** YOUR GOAL **
Reproduce, please, only the lines from the first line below to the line containing "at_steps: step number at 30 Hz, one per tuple", inclusive.

== RECORDED DATA ==

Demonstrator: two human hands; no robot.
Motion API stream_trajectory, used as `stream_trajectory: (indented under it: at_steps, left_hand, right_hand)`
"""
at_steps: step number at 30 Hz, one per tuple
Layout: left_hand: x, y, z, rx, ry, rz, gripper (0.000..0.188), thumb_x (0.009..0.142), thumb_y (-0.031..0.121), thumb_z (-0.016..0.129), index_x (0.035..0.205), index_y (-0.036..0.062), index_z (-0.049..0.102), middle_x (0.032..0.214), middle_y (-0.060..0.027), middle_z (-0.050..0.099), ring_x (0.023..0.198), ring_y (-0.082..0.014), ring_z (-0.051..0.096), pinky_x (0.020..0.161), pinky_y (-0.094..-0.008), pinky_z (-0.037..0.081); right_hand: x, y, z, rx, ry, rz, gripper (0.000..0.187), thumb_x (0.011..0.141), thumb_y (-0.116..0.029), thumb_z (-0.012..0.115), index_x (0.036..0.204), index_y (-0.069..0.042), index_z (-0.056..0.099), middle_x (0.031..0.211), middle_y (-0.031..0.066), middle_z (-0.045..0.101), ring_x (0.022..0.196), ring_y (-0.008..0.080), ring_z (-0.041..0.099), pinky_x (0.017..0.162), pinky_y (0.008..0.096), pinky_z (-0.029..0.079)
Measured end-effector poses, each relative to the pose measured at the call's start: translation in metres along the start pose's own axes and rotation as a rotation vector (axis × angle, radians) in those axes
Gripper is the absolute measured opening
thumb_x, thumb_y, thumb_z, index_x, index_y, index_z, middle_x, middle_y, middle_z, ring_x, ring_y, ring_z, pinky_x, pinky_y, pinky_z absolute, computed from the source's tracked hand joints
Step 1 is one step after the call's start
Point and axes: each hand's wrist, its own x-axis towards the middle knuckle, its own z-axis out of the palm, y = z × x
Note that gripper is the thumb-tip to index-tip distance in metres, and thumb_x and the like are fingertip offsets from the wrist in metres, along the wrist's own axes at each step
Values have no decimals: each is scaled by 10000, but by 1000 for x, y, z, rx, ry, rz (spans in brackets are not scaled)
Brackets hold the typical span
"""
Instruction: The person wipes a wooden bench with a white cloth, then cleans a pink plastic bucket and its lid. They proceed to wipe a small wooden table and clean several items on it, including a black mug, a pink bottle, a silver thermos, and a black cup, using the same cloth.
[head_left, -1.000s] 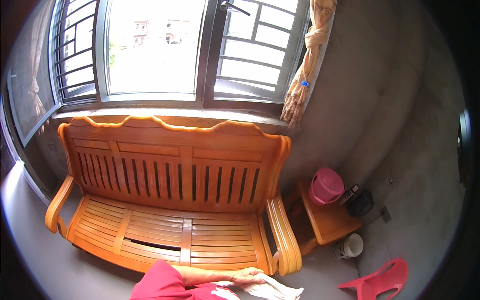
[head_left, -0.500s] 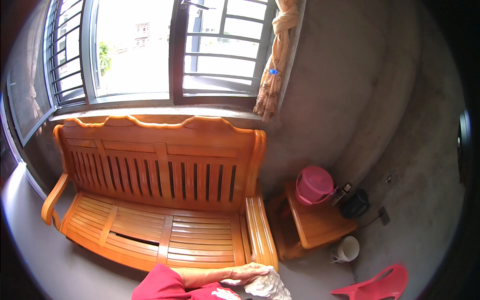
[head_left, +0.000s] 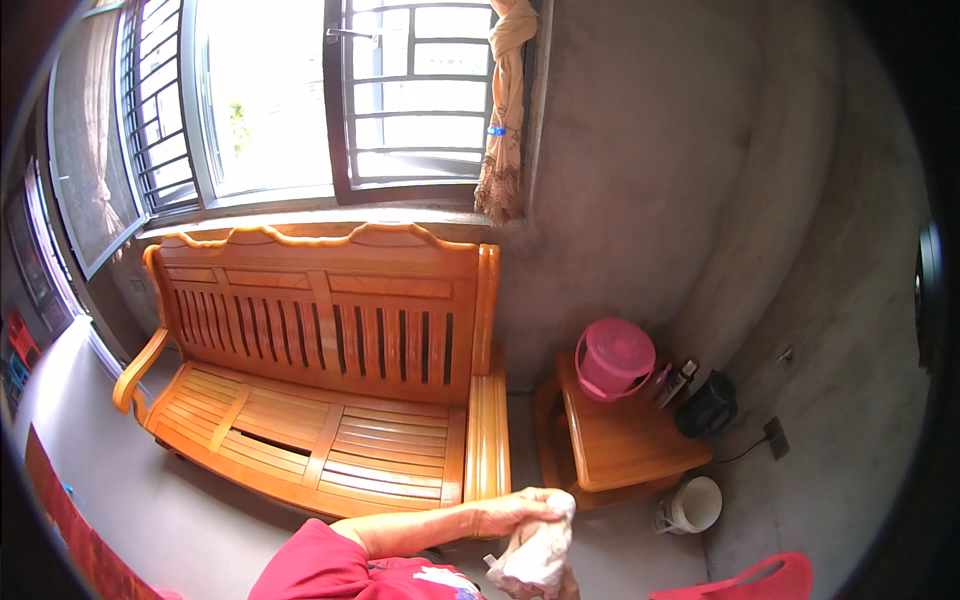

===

** RESPONSE TO THE EXERCISE **
Demonstrator: two human hands; no robot.
Motion API stream_trajectory, used as `stream_trajectory: (indented under it: at_steps, left_hand, right_hand)`
"""
at_steps: step number at 30 Hz, one per tuple

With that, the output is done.